© JUNGE FREIHEIT Verlag GmbH & Co.  www.jungefreiheit.de  17/09 17. April 2009

Wirtschaftspolitik
„Abwrackprämie“ als Unwort
Dieter Stein

Als Unwort des Jahres sollte 2009 „Abwrackprämie“ gewählt werden. Wie in einem Rausch werden derzeit Hunderttausende noch fahrtüchtige Altwagen aus dem Verkehr gezogen und verschrottet, weil der Staat mit einer Prämie von 2.500 Euro jeden Bürger belohnt, der sich ein neues für diesen Altwagen kauft. Krise war gestern. Die Deutschen kaufen Autos, daß sie ihnen zu den Ohren wieder herauskommen. Wirtschaftsexperten der Bundesregierung hatten zu diesem Mittel gegriffen, um einer schockartigen „Konsumzurückhaltung“ entgegenzuwirken.

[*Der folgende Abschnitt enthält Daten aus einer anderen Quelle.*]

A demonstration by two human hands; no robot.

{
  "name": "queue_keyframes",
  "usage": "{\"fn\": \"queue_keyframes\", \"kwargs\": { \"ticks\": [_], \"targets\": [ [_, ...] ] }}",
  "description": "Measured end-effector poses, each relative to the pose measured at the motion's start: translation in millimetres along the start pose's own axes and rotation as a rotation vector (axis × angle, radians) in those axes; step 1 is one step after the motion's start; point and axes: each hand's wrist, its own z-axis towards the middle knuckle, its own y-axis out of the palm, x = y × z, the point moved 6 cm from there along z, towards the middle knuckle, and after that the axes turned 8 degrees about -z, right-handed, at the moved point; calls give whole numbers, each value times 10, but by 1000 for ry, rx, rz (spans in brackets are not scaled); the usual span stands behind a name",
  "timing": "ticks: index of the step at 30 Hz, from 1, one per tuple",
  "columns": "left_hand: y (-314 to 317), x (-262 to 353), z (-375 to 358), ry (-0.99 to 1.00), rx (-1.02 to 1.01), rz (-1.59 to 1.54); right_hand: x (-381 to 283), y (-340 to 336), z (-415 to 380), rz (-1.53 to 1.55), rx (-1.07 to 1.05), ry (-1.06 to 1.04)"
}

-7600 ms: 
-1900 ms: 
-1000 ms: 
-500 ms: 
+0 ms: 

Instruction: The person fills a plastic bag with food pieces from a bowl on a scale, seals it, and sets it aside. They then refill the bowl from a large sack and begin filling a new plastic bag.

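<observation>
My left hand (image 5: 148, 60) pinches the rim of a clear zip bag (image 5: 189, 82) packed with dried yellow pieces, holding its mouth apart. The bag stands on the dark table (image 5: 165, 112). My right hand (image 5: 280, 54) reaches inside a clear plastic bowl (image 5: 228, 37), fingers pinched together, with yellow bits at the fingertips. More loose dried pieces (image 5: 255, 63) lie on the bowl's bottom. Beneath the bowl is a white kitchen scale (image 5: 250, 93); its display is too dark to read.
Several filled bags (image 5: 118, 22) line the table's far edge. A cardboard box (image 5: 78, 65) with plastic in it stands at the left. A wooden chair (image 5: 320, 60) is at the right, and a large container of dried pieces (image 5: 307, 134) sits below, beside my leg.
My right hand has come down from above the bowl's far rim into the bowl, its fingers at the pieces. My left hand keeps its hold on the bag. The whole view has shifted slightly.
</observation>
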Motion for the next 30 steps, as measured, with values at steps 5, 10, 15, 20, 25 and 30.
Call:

Das ist offenbar nun „nachhaltig“ gelungen, wie eines der Modeworte unserer Zeit lautet.

Inzwischen wächst sich diese „Abwrackprämie“ zu einem gespenstischen Monstrum aus. Um die gute Stimmung noch bis in die Nähe der Bundestagswahl im Herbst zu verlängern, wurde der Fördertopf noch einmal von 1,5 auf 5 Milliarden Euro aufgefüllt, so daß dann Millionen Autos staatlich gefördert ins Jenseits befördert werden können.

Damit zeigt sich im Zuge der Finanz- und Wirtschaftskrise ein in mehrfacher Hinsicht perverses Gesicht unserer Gesellschaft: Erstens haben sich aus kurzfristiger Gier auf astronomische Profite wie in einem primitiven Pyramidenspiel die Zentren der Finanzwirtschaft in Geschäfte eingelassen, die auf einen riesigen Betrug aufgebaut waren. Dies geschah nicht zufällig in einem kulturellen Umfeld, in dem es staatenübergreifend zum Normalzustand geworden ist, über die eigenen Verhältnisse zu leben, auf Pump und zu Lasten kommender Generationen mehr Geld auszugeben als man einnimmt. Nun ist eine große Blase geplatzt und wir nähern uns dem Boden der Realitäten an.

Statt nun dafür zu sorgen, daß wir uns wieder mit Bodenhaftung fortbewegen und dies auch um den Preis einer Phase der Stagnation und auch bescheidener Korrekturen nach unten, überschlagen sich dieselben Politiker, die eben noch die Klimakatastrophe haben kommen sehen, daß jetzt eine Konsumkatastrophe kommen könnte. Man hat nicht Angst davor, daß die Welt mit zuviel Müll überschwemmt werden könnte, daß zu viele Autos die Luft verpesten, daß Kinder mit noch mehr billigem Elektro- und Plastikschrott überschüttet werden. Nein, sie haben nicht Angst vor dem „immer mehr“, sondern vor „weniger“ und Bescheidenheit.

Gab es nicht einmal die Warnung eines konservativen Ökologen Namens Herbert Gruhl vor dem Wachstumswahn der westlichen Zivilisation, beschreibt Ernst Jünger in seinen Reisetagebüchern nicht eindringlich, wie Beton und Asphalt die Kulturlandschaften der Welt auffressen und die Einkaufsparadiese die Tempel der alten Götter als Kultstätten ablösen?

Die „Abwrackprämie“ ist ein entlarvendes Wort für unser Wirtschaften: Belohnt wird nicht, etwas Bleibendes zu schaffen und für die Dauer zu erhalten, sondern Verschleiß, Verbrauch, Konsum, Vernutzung sind die Gebote der Zeit – möglichst viel, immer mehr, in immer kürzerer Zeit. Die Krise als Chance zum Umdenken, wird sie verspielt?